Instructions to follow
Only an exact, line-for-line copy of the data will serve as the answer.

****************************************

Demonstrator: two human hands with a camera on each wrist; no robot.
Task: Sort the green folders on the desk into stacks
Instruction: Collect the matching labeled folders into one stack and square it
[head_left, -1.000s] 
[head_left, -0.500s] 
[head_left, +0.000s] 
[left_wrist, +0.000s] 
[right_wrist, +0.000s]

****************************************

Answer space
Demonstrator: two human hands with a camera on each wrist; no robot.
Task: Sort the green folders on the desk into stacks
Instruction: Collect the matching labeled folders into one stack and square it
[head_left, -1.000s] 
[head_left, -0.500s] 
[head_left, +0.000s] 
[left_wrist, +0.000s] 
[right_wrist, +0.000s]

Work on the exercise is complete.